Aku selalu suka menonton film sendirian.
Bukan karena aku tidak punya teman, tapi karena aku tidak perlu menjelaskan kenapa aku diam saat adegan sunyi muncul.
Film membuatku merasa hidup tanpa harus banyak bicara.
Dan mungkin itu alasan kenapa aku tidak pernah bosan menontonnya berulang kali.
Hari itu, aku sedang mengerjakan proyek kecil dari seorang kenalan si Dio - katanya, temannya butuh desain poster untuk film pendek kampus.
Proyek kecil, bayaran kecil, tapi lumayan buat bayar listrik dan beli kopi untuk seminggu.
Aku belum tahu siapa kliennya, tapi saat notifikasi pesan masuk, nama itu muncul.
"Hai, aku Nasya. Dio kasih kontak kamu ya? Soal desain poster filmku."
Aku membaca pesannya berulang kali.
Kata "filmku" terasa ringan tapi punya sesuatu - kayak seseorang yang bangga pada hal kecil yang dia cintai.
Aku membalas dengan sopan, menawarkan beberapa konsep dan minta brief singkat.
Beberapa menit kemudian, dia mengirim voice note.
"Jadi filmnya tentang dua orang asing yang nggak saling kenal, tapi duduk di bangku taman yang sama setiap sore. Mereka nggak pernah ngobrol, cuma saling tahu keberadaan satu sama lain. Aku pengen posternya bisa kelihatan... sunyi, tapi hangat. Gitu."
Suara itu lembut.
Sedikit cepat saat menjelaskan, tapi punya nada hangat yang susah diabaikan.
Aku langsung bisa membayangkan orangnya - seseorang yang ceria, tapi punya sisi yang peka pada hal-hal kecil.
Kami bertukar pesan beberapa kali malam itu, dan aku mulai merasa kalau proyek ini berbeda.
Bukan karena bayarannya, tapi karena untuk pertama kalinya aku ingin membuat sesuatu yang benar-benar indah.

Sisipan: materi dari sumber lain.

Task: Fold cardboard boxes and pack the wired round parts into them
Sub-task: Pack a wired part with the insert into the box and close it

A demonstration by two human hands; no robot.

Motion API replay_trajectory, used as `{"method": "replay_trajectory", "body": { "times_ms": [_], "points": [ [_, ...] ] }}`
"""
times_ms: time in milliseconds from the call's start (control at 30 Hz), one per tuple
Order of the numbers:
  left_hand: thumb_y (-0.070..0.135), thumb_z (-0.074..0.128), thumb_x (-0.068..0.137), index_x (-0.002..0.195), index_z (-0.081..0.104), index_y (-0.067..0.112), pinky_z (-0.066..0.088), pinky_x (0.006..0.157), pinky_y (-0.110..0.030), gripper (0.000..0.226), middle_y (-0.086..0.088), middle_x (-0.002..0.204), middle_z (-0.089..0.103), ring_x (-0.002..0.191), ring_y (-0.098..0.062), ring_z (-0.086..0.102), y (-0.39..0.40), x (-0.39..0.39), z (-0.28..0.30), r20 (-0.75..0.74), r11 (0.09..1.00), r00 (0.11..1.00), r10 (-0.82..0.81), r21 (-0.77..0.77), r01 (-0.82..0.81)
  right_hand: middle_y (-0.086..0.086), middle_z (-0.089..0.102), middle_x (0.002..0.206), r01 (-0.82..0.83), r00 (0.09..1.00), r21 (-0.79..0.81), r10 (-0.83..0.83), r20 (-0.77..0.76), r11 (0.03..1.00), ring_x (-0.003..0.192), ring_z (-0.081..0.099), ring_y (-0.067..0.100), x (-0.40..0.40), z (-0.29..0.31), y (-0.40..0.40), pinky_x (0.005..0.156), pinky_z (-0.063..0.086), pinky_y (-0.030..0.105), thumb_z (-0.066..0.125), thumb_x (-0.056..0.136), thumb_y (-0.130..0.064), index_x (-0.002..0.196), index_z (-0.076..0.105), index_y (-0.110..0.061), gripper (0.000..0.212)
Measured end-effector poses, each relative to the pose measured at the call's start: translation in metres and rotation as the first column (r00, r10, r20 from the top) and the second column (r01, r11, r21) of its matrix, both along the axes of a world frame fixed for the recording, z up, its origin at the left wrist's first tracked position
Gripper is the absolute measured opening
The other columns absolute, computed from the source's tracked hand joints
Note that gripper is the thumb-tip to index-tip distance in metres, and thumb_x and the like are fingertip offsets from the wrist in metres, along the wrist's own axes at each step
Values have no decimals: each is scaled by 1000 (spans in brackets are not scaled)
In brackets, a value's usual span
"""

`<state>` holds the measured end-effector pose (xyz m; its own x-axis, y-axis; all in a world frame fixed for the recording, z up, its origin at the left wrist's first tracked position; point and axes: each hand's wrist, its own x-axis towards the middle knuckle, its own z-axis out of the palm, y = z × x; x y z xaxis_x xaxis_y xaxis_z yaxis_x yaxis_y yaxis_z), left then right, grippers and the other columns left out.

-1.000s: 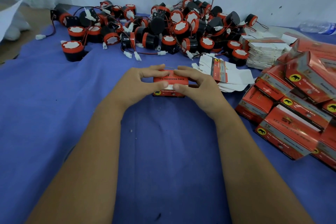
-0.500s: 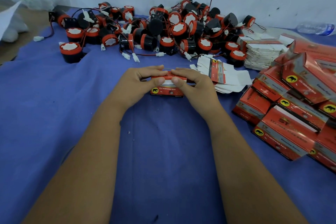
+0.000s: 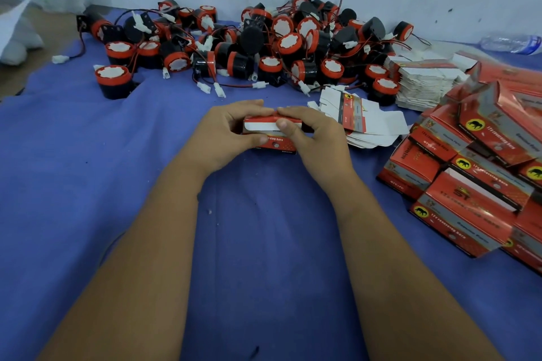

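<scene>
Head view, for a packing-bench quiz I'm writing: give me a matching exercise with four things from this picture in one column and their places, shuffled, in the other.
Things:
1. red box
2. pile of wired round parts
3. flat unfolded cartons
4. heap of folded red boxes

Places:
A. along the far wall, on the blue cloth
B. at the right edge of the cloth
C. held between the left hand and the right hand
D. just right of the right hand, white sides showing

Pairs: 1-C, 2-A, 3-D, 4-B
</scene>
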<state>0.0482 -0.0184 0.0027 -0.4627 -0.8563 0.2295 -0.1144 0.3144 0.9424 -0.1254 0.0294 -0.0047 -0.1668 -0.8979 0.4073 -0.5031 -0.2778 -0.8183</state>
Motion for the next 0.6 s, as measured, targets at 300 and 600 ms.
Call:
{"method": "replay_trajectory", "body": {
  "times_ms": [300,600],
  "points": [
    [-5,76,79,123,59,23,50,103,-33,55,-2,131,59,121,-14,58,-2,-2,-3,68,995,998,18,-102,-11,-14,67,109,32,998,6,-32,54,999,104,59,1,1,2,0,90,49,21,64,93,-28,112,70,-25,21],
    [-4,73,83,130,57,21,49,104,-30,55,5,126,62,120,-7,59,-3,0,-2,18,1000,1000,-6,-11,6,-12,68,106,60,994,27,-62,86,998,99,62,5,2,4,1,87,53,30,63,93,-31,109,70,-30,17]
  ]
}}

Bukan demi klien, tapi demi seseorang yang bahkan belum pernah kulihat wajahnya.
Dua hari kemudian, kami sepakat untuk ketemu langsung - di sebuah kafe kecil dekat kampus tempat film itu dibuat.
Aku datang lebih awal, duduk di pojok dekat jendela, sambil menatap laptop dan berpura-pura sibuk.

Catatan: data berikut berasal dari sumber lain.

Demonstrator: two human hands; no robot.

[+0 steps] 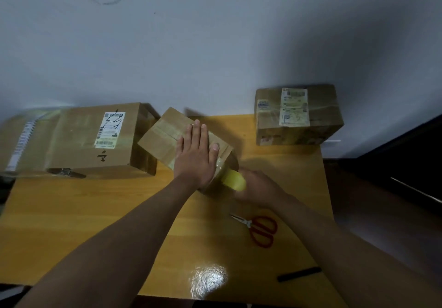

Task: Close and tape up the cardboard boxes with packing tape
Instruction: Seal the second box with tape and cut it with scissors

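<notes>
Yellowish wood grain is seen across the table (95, 212), which is set against a pale grey wall (215, 44) marked with a few dark scuffs. From the head view, a small cardboard box (165, 137) is seen turned at an angle near the table's middle, its flaps closed and crossed by glossy strips of clear tape. It is pressed flat by the left hand (196, 154), whose fingers are held straight and together on the top. At the box's near corner a yellowish tape roll (233, 179) is gripped by the right hand (258, 188), which is blurred, fingers curled about it. Red-handled scissors (260, 230) are laid just beside the right forearm, and a black marker (299, 273) nearer the table's front edge. A large labelled box (79, 140) is placed to the left, a taped box with labels (299, 116) at the far right
</notes>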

Setiap kali pintu kafe terbuka, aku menoleh sebentar, berharap itu dia.
Lalu, dia datang.
Rambutnya sebahu, sedikit bergelombang di ujung, sedikit bergelombang di ujung, dengan ekspresi wajah yang tampak lelah tapi cerah dalam waktu bersamaan.
Dia mengenakan kaos putih dan jaket denim, dan entah kenapa, setiap langkahnya seperti membawa sedikit cahaya masuk ke ruangan.

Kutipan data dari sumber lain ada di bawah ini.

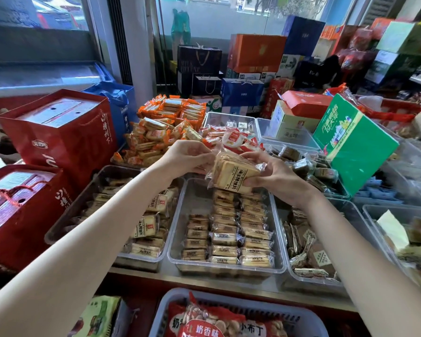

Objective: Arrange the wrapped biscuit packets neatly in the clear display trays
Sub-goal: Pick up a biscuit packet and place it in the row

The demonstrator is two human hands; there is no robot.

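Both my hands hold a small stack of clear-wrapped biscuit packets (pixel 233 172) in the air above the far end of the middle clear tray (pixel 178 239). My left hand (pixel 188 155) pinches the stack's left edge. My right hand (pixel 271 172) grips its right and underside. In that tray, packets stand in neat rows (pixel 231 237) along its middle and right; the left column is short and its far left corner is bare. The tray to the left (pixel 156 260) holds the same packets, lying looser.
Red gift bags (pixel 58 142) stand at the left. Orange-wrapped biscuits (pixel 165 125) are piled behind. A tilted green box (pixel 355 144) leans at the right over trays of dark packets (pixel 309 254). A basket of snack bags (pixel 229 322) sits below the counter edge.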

"Aris, ya?" katanya sambil tersenyum.
Aku mengangguk gugup, hampir menjatuhkan gelas kopiku.
"Maaf, aku agak telat... ada sedikit masalah di lokasi syuting."
Suaranya sama persisi seperti di voice note.
Dan tiba-tiba, aku tidak tahu harus membalas apa selain,
"Oh, nggak apa-apa."
Dia tertawa kecil, lalu duduk di depanku.
Dari dekat, matanya punya sesuatu - semacam ketulusan yang jarang kutemui.
Dia membuka laptop, lalu menjelaskan ide filmnya sambil sesekali menatapku.
Aku mendengarkan dalam diam, sesekali mengangguk, tapi jantungku berdebar seolah dia sedang bicara langsung kesana.
"Aku suka banget film yang bisa ngomong tanpa harus ngomong," katanya.
"Kayak... cuma tatapan, tapi kita ngerti maksudnya."
Aku terdiam.
Mungkin karena kalimat itu terdengar terlalu cocok dengan diriku.
"Kayak dua orang d taman itu, ya," jawabku pelan.
Dia menatapku, lalu tersenyum.
"Iya. Mungkin mereka nggak butuh kata-kata. Kadang, dia itu sudah cukup."
Entah kenapa, saat itu aku tahu -
Suara yang kucari selama ini mungkin bukan musik.
Mungkin... itu suara seseorang berbicara dalam diam.